→ WHAT YOU NEED TO DO
In the listing that follows, copy out each line that includes the word "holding".

→ ENTRIES SHOWN

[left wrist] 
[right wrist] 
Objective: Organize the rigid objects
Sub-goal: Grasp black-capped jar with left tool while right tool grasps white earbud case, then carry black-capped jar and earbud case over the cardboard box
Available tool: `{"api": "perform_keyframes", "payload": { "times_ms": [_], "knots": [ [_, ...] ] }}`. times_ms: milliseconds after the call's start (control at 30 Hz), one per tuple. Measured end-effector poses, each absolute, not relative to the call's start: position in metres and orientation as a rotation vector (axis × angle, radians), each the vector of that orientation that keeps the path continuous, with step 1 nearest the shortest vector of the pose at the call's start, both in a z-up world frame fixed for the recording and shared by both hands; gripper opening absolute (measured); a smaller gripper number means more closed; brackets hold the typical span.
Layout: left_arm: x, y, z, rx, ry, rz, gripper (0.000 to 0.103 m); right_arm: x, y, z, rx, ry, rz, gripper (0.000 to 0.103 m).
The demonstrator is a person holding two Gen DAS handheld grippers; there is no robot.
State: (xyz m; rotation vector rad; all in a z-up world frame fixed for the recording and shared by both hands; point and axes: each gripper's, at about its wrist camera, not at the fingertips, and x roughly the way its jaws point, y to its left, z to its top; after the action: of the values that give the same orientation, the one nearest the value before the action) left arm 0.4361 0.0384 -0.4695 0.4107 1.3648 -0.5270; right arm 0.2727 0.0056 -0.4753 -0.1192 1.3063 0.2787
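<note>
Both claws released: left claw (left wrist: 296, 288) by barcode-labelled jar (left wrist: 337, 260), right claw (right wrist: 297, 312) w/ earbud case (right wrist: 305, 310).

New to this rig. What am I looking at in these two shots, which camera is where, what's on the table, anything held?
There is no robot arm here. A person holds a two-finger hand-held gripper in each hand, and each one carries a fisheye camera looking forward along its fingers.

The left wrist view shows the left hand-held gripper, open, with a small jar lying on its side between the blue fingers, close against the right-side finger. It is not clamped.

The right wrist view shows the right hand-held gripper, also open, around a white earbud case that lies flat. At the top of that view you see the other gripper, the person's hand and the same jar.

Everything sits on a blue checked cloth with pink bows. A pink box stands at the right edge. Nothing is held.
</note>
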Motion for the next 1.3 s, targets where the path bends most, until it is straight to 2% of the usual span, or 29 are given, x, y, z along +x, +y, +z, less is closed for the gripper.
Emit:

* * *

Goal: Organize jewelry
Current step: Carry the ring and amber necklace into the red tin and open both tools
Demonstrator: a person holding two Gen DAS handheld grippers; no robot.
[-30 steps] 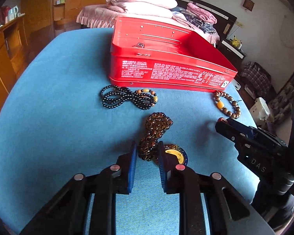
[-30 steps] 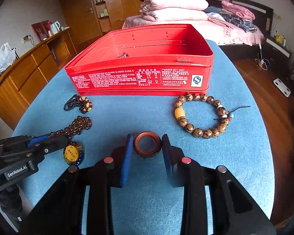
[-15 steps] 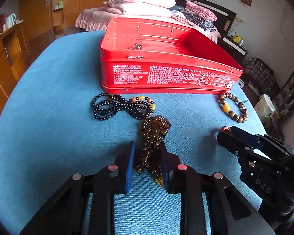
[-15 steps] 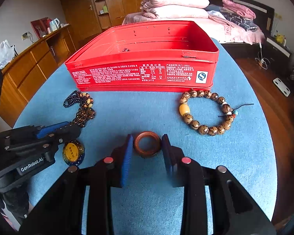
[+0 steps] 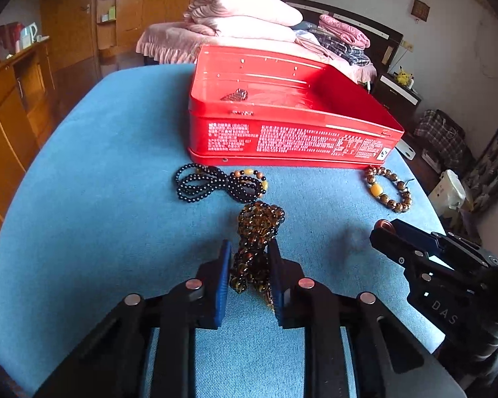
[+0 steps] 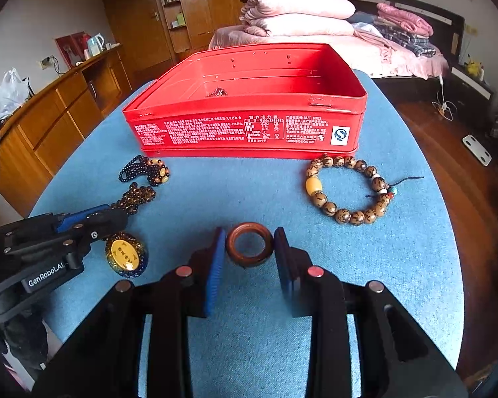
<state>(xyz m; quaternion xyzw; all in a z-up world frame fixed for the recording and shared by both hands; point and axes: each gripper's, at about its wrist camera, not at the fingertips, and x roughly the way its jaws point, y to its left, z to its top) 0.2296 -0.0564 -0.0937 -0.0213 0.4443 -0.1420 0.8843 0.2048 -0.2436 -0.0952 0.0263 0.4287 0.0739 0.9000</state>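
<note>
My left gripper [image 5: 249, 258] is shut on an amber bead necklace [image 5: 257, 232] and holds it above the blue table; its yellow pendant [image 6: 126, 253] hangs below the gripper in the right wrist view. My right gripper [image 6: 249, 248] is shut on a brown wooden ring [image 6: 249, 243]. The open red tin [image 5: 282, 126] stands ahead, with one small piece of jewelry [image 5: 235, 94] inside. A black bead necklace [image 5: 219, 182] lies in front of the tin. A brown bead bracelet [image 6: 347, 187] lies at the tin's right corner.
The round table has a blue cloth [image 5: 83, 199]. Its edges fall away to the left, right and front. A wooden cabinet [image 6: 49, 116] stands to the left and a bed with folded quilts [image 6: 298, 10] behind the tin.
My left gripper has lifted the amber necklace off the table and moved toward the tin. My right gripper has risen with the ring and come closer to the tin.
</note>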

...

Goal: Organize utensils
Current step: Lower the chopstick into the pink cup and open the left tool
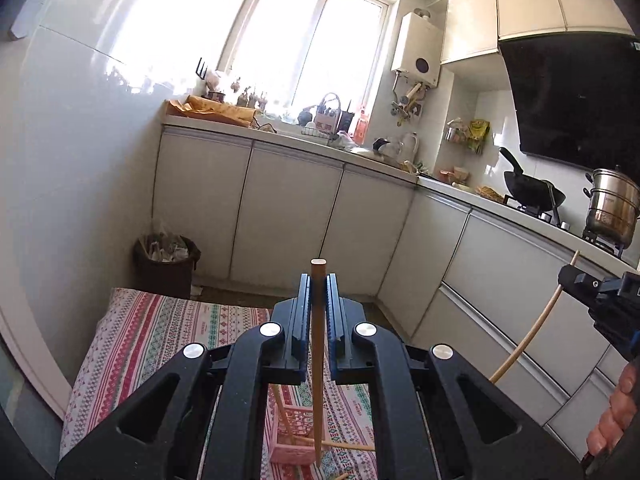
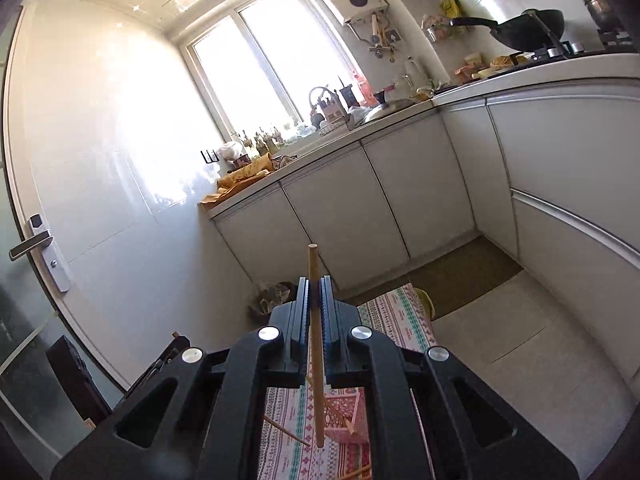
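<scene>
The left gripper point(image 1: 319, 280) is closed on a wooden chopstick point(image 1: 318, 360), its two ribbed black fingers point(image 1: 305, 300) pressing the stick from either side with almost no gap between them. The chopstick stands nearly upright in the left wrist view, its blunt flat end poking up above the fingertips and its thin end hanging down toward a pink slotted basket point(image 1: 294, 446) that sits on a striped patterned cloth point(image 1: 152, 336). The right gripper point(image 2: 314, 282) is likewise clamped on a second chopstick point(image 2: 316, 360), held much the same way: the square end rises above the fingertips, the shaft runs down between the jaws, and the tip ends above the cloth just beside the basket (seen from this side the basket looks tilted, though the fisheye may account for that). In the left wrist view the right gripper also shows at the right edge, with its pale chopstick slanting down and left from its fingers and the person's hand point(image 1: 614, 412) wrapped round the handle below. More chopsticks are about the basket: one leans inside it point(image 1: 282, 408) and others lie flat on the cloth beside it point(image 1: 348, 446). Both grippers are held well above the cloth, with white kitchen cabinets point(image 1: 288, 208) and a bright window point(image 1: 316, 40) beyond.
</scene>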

→ ANSWER TO THIS PROBLEM
The demonstrator is a person holding two Gen DAS handheld grippers; there is no robot.
Demonstrator: a person holding two Gen DAS handheld grippers; no robot.

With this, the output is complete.